MAP kinase-interacting serine/threonine-protein kinase 1 and 2 (MNK1/2) are two downstream kinases of p38 MAPK and MAPK/ERK kinase-extracellular signal-regulated kinase (MEK-ERK) pathways, with their best-studied function to phosphorylate eukaryotic translation initiation factor 4E (eIF4E) at Ser209 site [6, 7]. To date, the oncogenic roles of MNK1/2 and phosphorylated eIF4E have been implicated in various cancers. For instance, depletion of MNK1/2 in KIT-mutant melanoma cells inhibited tumor progression through blocking translation of SNAI1 and CCNE1 [8]. Intriguingly, suppression of either MNK or eIF4E phosphorylation is well-tolerated without inhibitory effects on global translation. Mice with either single or double knockout of MNK1 and MNK2 were viable and born without abnormalities [9]. Consistent with these findings, small-molecule inhibitors targeting MNK1/2 (e.g., CGP57380, BAY1143269, eFT508, and SEL201) demonstrated promising anticancer efficacy and desirable safety [10]. Among these compounds, CGP57380 is widely used as a tool compound of MNK inhibitor [11, 12]. BAY1143269 inhibited MNK1 activity and its downstream factors including genes involved in cell cycle, survival, immune response, and epithelial–mesenchymal transition [13]. MNK1/2 inhibitor eFT508 is currently under clinical trials in hematological malignancies [14]; it also inhibited the translation of PD-L1 in a murine liver cancer model which was driven by MYC and KRAS [15]. Notably, apart from eIF4E-dependent oncogenic translation, MNK1/2 exert diverse roles in cancer-promoting pathways. MNK1/2 can phosphorylate a number of downstream substrates such as hnRNPA1 [16] and SPRY2 [17, 18]. Active MNK1/2 engaged TELO2 to sustain mTOR1 activity and contributed to rapamycin resistance in cancer cells [19]. In addition, MNK1/2 enhanced transcription of ANGPTL4 through peroxisome proliferator-activated receptor in melanoma cells [20]. In contrast to their well-established role in translation, impact of MNK1/2 on oncogenic transcription remains poorly explored.

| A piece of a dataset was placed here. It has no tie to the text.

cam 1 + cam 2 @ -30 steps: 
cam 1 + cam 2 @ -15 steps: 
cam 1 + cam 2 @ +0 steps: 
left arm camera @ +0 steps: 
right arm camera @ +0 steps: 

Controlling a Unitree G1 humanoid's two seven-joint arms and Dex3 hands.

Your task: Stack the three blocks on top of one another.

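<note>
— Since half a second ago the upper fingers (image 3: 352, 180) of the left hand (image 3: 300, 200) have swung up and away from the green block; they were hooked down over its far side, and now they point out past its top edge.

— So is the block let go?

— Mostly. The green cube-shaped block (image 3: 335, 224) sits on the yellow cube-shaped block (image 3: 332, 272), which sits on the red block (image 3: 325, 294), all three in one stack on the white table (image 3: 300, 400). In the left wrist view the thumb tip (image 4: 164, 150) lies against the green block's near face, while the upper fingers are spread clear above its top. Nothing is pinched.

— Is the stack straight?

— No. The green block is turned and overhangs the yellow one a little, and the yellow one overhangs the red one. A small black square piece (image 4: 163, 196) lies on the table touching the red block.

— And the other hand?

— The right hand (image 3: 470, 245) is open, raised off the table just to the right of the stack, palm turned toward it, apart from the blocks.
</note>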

Both RAS-MAPK and PI3K-AKT-mTOR signalling pathways are aberrantly elevated in STS, especially de-differentiated LPS and uterine LMS [21, 22]. Crosstalk between MNK1/2 and these two pathways implicates MNK1/2 as a common targetable downstream node in heterogeneous STS. The current study investigated functional relevance of MNK1/2 and their downstream targets in STS. By both genetic and pharmacological approaches, we demonstrated the essential role of MNK1 and MNK2 in soft-tissue sarcomagenesis, and identified E2F1, FOXM1, and WEE1 as critical downstream effectors of MNK1/2. Importantly, we also reported potent antiproliferative properties of a novel MNK inhibitor ETC-168 against STS cells. Co-inhibition of MNK1/2 and MCL1 yielded further a synergistic anti-STS activity. Together, our study reveals a targetable oncogenic dependency of STS cells on MNK1/2, providing rationale for further development of MNK1/2-targeted therapy.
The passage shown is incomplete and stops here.